俺は命の尊さを噛み締めるように、女の子の体を抱きしめ――――
(ふにふにしてる)
右手で女の子の尻を触っていることに気が付いた。
(人生の最後に、幼女の尻を触って死ぬのか……。そんな人生もあるのか)
『ねぇよ! さっさと手を放せ!』
(無理だ。もう腕も手も動かせない)
ふにふに。ふにふに。ふにふに。
『指が動いてるじゃねぇか!』
「うがぁっ!」
再び、脳天を突き抜けるような電流が、俺を襲った。
全身の自由が効かなくなる。視界が霞み、意識が朦朧としてくる。
(さすがに限界か……)
この場合、俺は交通事故で死んだことになるのだろうか?
世界中に山田という守護天使のふりをした快楽殺人者がいることを知らしめてやりたい。
そんなことを考えながら、目を閉じようとすると――――
今まで俺の胸にしがみ付いていた女の子が、ゆっくりと顔を上げた。
「……お兄ちゃんが助けてくれたの?」
「そうだ」
「血が出てるよ……? お兄ちゃん、死んじゃうの?」
「……」
そうだ、と言いかけて、俺は口を噤んだ。
女の子が泣きそうな顔をしながら、小さい手を伸ばして俺の頬――――恐らくは血が滲んでいる箇所に触れたからだ。
そんなことをしても痛みは引かないし、傷口も塞がらない。
だが、少しだけ、心が軽くなった。
「泣くんじゃない。心配するな。俺は、トラックとぶつかったくらいでは死なない」
『あ。

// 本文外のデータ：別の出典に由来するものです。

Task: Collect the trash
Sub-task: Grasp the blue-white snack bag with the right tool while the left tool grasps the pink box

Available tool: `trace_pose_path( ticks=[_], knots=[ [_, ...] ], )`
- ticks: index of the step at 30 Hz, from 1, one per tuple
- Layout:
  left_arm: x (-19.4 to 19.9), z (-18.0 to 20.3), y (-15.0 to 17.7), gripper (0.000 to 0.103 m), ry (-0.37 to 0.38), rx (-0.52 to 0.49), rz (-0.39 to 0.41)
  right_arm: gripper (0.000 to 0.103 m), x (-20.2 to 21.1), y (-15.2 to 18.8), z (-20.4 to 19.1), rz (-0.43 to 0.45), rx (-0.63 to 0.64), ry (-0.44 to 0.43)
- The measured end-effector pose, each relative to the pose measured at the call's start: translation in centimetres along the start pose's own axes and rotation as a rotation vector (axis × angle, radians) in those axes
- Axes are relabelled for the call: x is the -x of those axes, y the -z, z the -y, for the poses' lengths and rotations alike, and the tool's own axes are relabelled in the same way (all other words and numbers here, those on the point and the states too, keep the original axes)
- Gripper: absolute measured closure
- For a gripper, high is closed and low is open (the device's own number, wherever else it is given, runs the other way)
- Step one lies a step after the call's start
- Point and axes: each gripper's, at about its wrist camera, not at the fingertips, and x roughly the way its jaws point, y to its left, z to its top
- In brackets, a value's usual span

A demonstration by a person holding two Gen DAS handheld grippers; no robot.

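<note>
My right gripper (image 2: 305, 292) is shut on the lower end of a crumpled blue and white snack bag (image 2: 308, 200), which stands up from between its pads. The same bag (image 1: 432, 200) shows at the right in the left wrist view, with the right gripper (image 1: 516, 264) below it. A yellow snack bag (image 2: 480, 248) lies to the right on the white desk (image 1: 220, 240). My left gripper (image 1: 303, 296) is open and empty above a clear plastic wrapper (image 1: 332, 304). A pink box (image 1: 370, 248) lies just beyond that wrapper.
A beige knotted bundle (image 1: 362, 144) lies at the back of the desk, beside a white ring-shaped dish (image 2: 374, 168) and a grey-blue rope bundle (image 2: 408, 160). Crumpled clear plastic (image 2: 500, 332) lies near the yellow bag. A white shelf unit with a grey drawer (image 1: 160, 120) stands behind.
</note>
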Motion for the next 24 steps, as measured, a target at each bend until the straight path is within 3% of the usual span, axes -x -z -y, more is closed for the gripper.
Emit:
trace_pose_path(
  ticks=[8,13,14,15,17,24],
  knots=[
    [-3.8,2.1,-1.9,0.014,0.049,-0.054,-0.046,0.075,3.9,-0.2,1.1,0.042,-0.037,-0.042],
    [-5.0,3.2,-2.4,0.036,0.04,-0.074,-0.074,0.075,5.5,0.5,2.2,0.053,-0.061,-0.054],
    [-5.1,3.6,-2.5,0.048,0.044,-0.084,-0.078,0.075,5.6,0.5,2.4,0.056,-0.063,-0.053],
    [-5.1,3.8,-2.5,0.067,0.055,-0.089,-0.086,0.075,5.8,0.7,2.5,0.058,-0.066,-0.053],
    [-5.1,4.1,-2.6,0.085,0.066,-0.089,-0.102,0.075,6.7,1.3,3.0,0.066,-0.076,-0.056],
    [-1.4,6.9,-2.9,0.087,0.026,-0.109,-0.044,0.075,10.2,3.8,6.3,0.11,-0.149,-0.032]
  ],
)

一応、カッコはつけるんですね』
外野がうるさいが、本当に最後の力を振り絞っているので、反論する余裕は無い。
「怪我はしていないな?」
「うん」
「ならいい。ほら、立てるなら、母親のところへ行け」
俺は、遠巻きに眺めている野次馬の中、自分の娘が死んだと思い込んで、呆然と座り込んでいる女の子の母親を指差した。
「……お兄ちゃんは?」
「病院に行けば、すぐに治る。だから、早く行け」
俺が頷いてやると、女の子も頷き、そして、立ち上がった。
生きているぞ! という野次馬の声が聞こえた。
母親の泣き声が聞こえる。嬉し泣きだ。
なんだ――――案外、悪くないじゃないか。
俺は満足して、意識を手放した。